Когда ты был старше | страница 125
Мне все хотелось зажечь свет на крыльце. Но потом я подумал: «Не надо». И был рад, что не включил. Может, лучше стоило провеять эти мысли без яркого света, вроде того, что полицейские направляют на тебя, когда добиваются правды.
— Бен способен быть более самостоятельным, — сказал я. — У меня много мыслей по этому поводу. — Это было не совсем правдиво. Мысли у меня появились как раз тогда, когда я высказывал их в ответ на прямоту Назира. — Я думал, что он может быть принят в нечто вроде школы или программы, которая поможет ему стать более независимым. И я собираюсь начать обучать его ездить на автобусе на работу и обратно. По-моему, наша мама отказалась от этого чересчур быстро.
— И насколько независимым, по-вашему, он сможет стать? — это была не столько просьба поделиться сведениями, скорее просьба думать реалистичнее.
Сердце у меня упало. Я долго сидел недвижимо, ощущая, как оно уходит вниз.
— По-моему, он способен на большее, чем то, что он делает сейчас.
Назир курил. Я сидел.
Марк вышел из своего дома и прошел вниз по дорожке и обратно непонятно зачем. Меня удивляло, что он даже не счел нужным делать вид, что имелась какая-то причина для его променада.
— Как я понимаю, Бен — веский довод против меня…

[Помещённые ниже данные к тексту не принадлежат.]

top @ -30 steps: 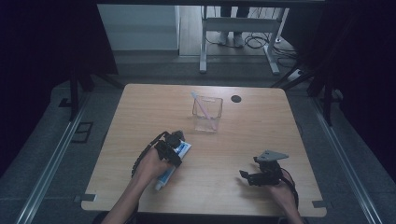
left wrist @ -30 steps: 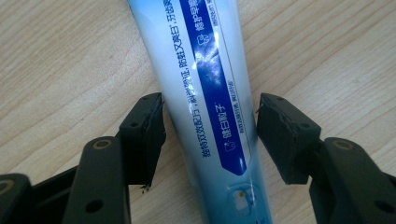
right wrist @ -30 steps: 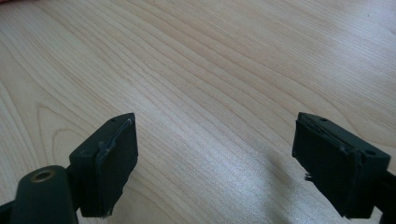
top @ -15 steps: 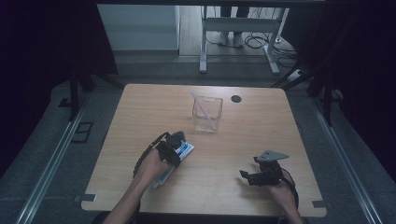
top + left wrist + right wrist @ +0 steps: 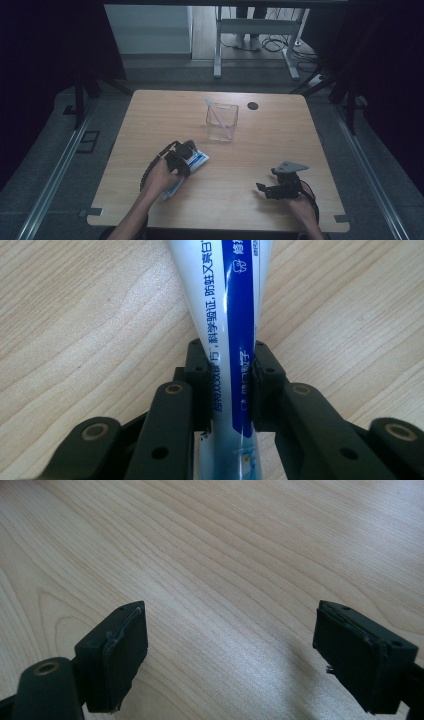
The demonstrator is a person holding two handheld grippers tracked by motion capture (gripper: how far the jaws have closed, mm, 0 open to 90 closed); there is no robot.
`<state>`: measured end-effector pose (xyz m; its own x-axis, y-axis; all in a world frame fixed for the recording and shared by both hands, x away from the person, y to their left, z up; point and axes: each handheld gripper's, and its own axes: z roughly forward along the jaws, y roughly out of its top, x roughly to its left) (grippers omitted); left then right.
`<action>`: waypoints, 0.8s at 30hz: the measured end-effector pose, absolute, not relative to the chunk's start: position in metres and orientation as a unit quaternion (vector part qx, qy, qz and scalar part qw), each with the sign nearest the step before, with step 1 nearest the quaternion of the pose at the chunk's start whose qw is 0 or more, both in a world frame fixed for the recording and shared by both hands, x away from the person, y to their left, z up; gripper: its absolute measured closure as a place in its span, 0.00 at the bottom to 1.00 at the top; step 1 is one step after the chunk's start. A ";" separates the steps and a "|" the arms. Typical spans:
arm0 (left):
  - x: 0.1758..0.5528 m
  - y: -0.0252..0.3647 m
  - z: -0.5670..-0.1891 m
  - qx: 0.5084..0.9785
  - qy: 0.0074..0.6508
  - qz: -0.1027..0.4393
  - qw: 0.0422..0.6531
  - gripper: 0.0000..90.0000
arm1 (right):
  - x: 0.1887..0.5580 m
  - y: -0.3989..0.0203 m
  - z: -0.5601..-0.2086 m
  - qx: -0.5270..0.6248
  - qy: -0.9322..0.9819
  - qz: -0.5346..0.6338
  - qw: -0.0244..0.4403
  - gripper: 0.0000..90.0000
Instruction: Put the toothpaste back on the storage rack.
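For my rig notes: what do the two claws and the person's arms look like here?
Both claws are black, with flat rectangular pads on bolted link arms. The left claw trails a looping black cable; the right claw carries a grey three-cornered plate on top. No sleeves show on the forearms.

Table (image 5: 280,135) mostly bare wood — wide free lanes along left edge, right half and near edge. Mid-table obstacle: clear container (image 5: 222,121) with stick inside, upright. Toothpaste tube (image 5: 192,162) lies left of centre, left gripper (image 5: 179,161) on it. Right gripper (image 5: 267,190) near front right — open wood between the two.
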<state>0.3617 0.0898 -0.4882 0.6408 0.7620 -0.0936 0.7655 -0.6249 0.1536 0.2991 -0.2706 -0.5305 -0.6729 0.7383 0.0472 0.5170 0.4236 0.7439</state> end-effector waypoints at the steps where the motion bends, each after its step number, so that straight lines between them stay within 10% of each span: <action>1: 0.361 0.089 -0.488 0.900 0.425 -0.008 0.093 0.83 | 0.299 -0.271 -0.531 0.378 0.831 0.381 0.145 0.16; 24: 0.364 0.097 -0.445 0.896 0.408 0.034 0.174 0.83 | 0.299 -0.270 -0.533 0.374 0.836 0.375 0.144 0.16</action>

— По сути, он относится к обеим сторонам вопроса, — сказал Назир. — С одной стороны, мне ненавистна даже мысль, что моя дочь столько времени будет тратить на его нужды. С другой стороны, это хорошо вас рекомендует. Что на вас можно положиться. Что вы не откажетесь от своей семьи. Молодые в сегодняшней Америке не всегда настолько надежны в этом отношении. Мать стареет — они сплавляют ее в какой-нибудь дом престарелых. Отец заболевает — никто из детей даже не навещает его. «У нас своя собственная жизнь», — говорят они. В них не видно никакой ответственности. В вас по крайней мере заметна ответственность.

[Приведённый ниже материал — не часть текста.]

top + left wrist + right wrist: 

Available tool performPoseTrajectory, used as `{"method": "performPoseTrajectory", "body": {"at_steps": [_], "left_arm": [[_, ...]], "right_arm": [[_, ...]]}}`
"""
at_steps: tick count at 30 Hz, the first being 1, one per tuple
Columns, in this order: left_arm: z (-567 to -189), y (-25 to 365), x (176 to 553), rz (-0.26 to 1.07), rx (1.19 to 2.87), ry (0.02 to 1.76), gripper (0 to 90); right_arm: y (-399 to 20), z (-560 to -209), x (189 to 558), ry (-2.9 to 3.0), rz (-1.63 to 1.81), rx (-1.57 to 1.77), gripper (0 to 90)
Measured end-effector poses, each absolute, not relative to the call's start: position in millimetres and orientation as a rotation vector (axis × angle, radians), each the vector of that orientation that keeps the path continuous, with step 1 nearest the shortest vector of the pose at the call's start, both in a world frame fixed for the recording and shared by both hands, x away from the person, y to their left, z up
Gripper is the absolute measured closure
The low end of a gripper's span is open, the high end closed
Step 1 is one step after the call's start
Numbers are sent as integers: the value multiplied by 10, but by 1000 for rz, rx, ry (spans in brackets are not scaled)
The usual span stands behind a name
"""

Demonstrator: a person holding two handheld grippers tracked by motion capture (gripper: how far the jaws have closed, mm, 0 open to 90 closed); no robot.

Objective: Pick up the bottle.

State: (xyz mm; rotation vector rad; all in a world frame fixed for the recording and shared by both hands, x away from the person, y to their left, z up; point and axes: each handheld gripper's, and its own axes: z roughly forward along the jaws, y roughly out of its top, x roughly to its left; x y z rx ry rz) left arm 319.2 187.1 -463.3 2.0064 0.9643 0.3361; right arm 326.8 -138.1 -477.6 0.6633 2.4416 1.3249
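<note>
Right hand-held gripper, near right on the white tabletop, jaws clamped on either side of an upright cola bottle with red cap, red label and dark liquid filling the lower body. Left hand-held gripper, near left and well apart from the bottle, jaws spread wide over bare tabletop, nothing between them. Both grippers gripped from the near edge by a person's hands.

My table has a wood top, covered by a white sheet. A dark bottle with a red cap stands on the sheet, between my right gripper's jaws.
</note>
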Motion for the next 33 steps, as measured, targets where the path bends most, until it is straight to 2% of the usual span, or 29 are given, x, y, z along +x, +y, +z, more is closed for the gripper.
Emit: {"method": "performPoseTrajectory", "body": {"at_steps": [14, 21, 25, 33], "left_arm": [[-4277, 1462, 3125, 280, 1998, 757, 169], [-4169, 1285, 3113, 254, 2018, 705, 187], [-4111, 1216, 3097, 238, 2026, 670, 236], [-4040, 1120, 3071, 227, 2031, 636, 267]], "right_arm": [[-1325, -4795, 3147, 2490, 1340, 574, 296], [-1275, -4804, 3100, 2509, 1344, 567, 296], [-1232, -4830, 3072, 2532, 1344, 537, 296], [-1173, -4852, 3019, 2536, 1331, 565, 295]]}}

— Благодарю. — Потом, еще даже не сообразив, что скажу это, произнес: — А если бы Бена не было? Что бы тогда вы чувствовали в отношении нас с Анат?

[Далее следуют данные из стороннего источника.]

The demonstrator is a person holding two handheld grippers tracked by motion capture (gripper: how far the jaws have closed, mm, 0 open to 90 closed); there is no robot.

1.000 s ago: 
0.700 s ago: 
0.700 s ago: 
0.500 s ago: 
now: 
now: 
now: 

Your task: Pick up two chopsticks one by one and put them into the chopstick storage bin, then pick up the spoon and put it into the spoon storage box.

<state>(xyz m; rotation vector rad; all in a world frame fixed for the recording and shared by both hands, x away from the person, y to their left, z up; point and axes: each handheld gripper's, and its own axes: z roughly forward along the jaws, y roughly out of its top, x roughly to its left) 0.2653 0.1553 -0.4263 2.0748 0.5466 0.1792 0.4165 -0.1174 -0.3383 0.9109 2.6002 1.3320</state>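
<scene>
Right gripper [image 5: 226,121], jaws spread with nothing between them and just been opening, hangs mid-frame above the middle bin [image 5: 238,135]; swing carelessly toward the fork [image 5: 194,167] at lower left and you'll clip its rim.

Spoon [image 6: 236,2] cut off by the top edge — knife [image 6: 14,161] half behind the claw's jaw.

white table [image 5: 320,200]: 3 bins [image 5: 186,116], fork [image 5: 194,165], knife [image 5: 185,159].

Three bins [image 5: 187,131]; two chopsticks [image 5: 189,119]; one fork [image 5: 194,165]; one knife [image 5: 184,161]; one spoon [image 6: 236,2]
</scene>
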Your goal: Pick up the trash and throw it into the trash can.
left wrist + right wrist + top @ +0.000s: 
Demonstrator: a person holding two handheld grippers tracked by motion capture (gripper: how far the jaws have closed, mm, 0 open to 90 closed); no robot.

Долгая пауза. Словно бы он по-настоящему примерялся к этой новой для себя мысли.
— Это прозвучит ужасно.
Судорога сводила мне желудок в такт его словам.
— Не стесняйтесь.
— С моей стороны это глупо. Но всегда, думая, что моя дочь встретит мужчину, у меня в голове рисовалась картина, как я теперь понимаю, на которой этот мужчина был египтянин. Так что я мог при этом думать, верно? В какую даль надо забраться, чтобы отыскать здесь подходящего для брака мужчину-египтянина? Я не говорю о браке с иноверцем, заметьте, поскольку не настолько уж мы и религиозны. Я не говорю, что настаиваю на браке в традициях ислама. Просто перед моим внутренним взором стоит человек, больше похожий на нас. Сознание — забавная штука, ведь так?